Tim kreatif akan menangani pembuatan rancangan / desain kreatif, dalam bentuk visual (gambar/foto) serta naskah (teks) iklan. Tim ini juga bertanggung jawab dalam memberikan panduan / pengarahan pada saat gagasan kreatif yang dipciptakannya akan diwujudkan / direalisasikan menjadi materi iklan.

Terkadang, tim kreatif juga disebut “Bina Cipta”. Ada 2 pekerjaan yang sangat dikenal pada tim kreatif ini, yaitu sebagai copy writer (penulis naskah iklan) dan Visualizer (pembuat gambar / visual iklan).

3. Tim Media (Media Planner & Media Buyer)

Kemampuan research dan targeting akan sangat diperlukan bagi orang – orang yang berada di bidang media. Tim ini akan bertanggung jawab dalam penentuan media periklanan yang akan dipilih / digunakan untuk menyampaikan pesan iklan, menjadwalkan pemunculan / pemuatan iklan pada media yang dipilih, serta menghitung biaya yang diperlukan untuk menggunakan media tersebut.

Bidang ini juga bertanggung jawab untuk mengurus pemasangan iklan pada media periklanan yang telah dipilih / ditentukan. Orang yang menangani pekerjaan di bidang media disebut sebagai Media Planner (perencana media) dan Media Buyer (Pembeli Media).

Pada perusahaan periklanan digital (digital agency), tim media ini biasanya diisi oleh tim digital placement yang memiliki kemampuan dalam memasang iklan dan targeting di media online seperti Google Ads atau Facebook ads.

Baca Juga : Marketing Mix 7P, Pengertian dan Contoh Lengkap

4. Tim Produksi

Berbeda dengan tim kreatif yang merancang ide kreatif dari sebuah iklan. Tim produksi bertugas untuk merealisasikan gagasan kreatif yang dibuat oleh tim kreatif ke dalam bentuk materi iklan.

Tim produksi akan menangani pembuatan gambar, foto, merekam/membuat iklan radio, melakukan shooting/pembuatan film iklan untuk TV atau bioskop serta membuat iklan Billboard atau di media online seperti Facebook dan Instagram.

5. Market Research / Digital Planner

Pada umumnya, di perusahaan periklanan yang berskala besar atau menengah, selalu terdapat ke empat fungsi sebelumnya. Namun, masih ada fugsi lain yang biasanya ada di perusahaan periklanan. Salah satunya adalah Market Research / Digital Planner.

Market research bertanggung jawab untuk menganalisa kondisi pasar, persaingan, selera konsumen, engagement terhadap iklan yang telah ditayangkan, dan sebagainya. Analisa yang dilakukan ini bisa dilakukan dengan cara melakukan penelitian kepada konsumen atau dengan menggunakan tools – tools analisa yang sudah disediakan di platform – platform online.

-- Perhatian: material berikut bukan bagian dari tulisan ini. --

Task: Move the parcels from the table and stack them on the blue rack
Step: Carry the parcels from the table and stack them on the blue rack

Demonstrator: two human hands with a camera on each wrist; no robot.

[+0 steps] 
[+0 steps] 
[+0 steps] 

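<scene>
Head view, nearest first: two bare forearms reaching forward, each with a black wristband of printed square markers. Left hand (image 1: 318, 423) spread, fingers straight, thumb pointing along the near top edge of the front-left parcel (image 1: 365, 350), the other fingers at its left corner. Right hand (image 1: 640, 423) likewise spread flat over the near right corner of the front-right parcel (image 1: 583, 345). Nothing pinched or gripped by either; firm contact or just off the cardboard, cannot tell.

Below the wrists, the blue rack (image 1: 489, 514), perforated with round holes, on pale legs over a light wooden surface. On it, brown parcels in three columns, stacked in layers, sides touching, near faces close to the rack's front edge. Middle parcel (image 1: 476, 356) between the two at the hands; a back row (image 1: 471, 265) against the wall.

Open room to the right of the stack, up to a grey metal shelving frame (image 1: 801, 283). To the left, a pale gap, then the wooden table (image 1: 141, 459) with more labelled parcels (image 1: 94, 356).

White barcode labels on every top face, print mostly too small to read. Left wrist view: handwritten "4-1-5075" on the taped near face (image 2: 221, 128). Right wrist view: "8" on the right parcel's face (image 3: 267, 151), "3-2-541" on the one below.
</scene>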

Digital agency akan lebih mudah dalam menganalisa konsumen. Hal ini dikarenakan semua informasi dan performa iklan sudah tertulis di dashboard iklan. Hasil temuan bisa digunakan sebagai bahan pertimbangan dalam perencanaan program promosi/periklanan selanjutnya.

Baca Juga : Brand Awareness, Pengertian dan Cara Meningkatkannya

6. Konsultan Pemasaran

Terkadang, ada perusahaan pengiklan yang tidak ingin mengambil jasa full dari sebuah agency periklanan. Namun, mereka membutuhkan insight dan ide – ide terkait arah periklanan yang ingin mereka lakukan.

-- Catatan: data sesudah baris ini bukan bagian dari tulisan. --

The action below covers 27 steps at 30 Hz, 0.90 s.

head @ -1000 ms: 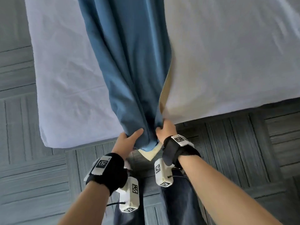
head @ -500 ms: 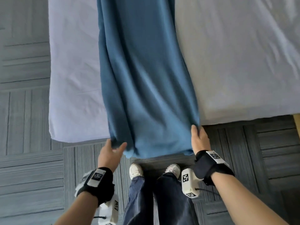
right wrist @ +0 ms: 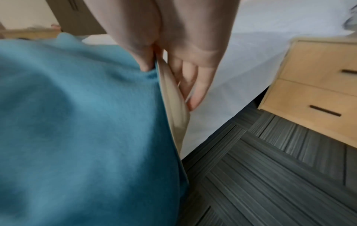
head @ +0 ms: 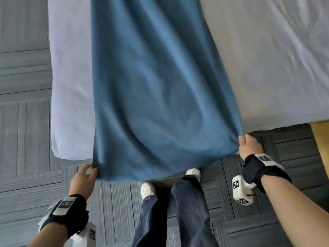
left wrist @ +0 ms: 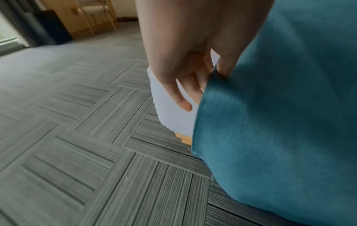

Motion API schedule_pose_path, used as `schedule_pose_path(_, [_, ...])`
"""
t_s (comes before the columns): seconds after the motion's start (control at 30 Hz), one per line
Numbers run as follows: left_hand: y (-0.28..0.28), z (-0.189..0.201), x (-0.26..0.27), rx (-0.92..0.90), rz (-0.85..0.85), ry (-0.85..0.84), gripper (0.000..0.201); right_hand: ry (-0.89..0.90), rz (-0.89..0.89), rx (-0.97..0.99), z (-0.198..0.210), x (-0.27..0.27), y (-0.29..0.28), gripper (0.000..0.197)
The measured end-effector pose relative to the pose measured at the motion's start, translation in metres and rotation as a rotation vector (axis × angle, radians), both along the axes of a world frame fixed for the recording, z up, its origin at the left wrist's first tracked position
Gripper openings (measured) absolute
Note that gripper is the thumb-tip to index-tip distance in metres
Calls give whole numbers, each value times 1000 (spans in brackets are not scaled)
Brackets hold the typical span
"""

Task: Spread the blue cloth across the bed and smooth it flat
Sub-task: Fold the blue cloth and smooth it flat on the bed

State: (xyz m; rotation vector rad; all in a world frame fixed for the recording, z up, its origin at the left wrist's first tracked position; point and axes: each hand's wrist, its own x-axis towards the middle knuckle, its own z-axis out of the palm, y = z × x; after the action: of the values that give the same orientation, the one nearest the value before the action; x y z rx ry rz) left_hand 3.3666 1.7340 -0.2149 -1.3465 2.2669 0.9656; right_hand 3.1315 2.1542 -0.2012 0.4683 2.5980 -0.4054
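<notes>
Left hand (head: 82, 177): grip pinched on the near left corner of the blue cloth (head: 160, 86), thumb on top, fingers tucked under.
Right hand (head: 249, 146): grip clamped on the near right corner, thumb over the blue face, fingers behind a cream underside.
Between the grips: the cloth's near hem sags in a shallow curve above white shoes (head: 147, 189) and the grey floor (head: 25, 139).
Beyond the grips: the cloth runs away up the bed (head: 276, 59) as a broad wrinkled band, white sheet bare on both sides.
Right of the right grip: wooden drawers (right wrist: 316, 85) beside the bed.
</notes>
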Motion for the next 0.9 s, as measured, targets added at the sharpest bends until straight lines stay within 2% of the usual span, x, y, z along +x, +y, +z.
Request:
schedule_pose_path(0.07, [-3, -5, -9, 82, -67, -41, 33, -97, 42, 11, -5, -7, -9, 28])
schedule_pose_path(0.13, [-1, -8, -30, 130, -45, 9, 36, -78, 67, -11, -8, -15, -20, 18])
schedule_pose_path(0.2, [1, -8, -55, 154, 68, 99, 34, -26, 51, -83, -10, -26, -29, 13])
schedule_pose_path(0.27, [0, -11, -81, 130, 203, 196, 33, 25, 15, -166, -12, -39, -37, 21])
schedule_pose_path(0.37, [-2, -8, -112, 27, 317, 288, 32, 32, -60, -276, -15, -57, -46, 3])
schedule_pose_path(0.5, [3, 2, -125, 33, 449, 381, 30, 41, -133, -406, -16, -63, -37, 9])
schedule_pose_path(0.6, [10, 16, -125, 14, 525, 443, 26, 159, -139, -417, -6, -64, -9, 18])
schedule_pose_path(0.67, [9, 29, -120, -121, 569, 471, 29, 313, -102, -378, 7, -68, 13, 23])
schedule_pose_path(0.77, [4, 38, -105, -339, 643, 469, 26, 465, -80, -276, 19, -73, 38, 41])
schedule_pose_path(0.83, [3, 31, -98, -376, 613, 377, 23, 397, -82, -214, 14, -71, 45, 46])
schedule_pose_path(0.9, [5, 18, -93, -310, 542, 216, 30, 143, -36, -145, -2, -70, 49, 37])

Maka dari itu, konsultan pemasaran diperlukan untuk mengatasi masalah / keinginan klien. Konsultan pemasaran bertugas untuk memberikan jasa konsultasi / nasehat dalam bidang pemasaran.

Isi nasihat yang diberikan bisa seputar tentang bagaimana merancang produk, menentukan harga, mendesain kemasan, memilih wilayah distribusi, cara menghadapi persaingan, dan sebagainya.

Itulah contoh jenis pekerjaan dan jabatan yang ada pada perusahaan periklanan / advertising. Berikut beberapa contoh perusahaan yang menggunakan jenis jabatan atau pekerjaan yang disebutkan di atas.

  • Creative Boutique
  • Media Specialist
  • Media Placement Agency
  • Production House
  • Modeling Ageny
  • Talent Seout
  • ASF (Agency Service Fee)
  • Traffic

Baca Juga : Pengertian Above the Line, Below the Line dan Through the Line beserta Contohnya

Demikian penjelasan terkait jenis pekerjaan dan jabatan yang ada di perusahaan periklanan / advertising. semoga bermanfaat bagi teman – teman yang membutuhkan.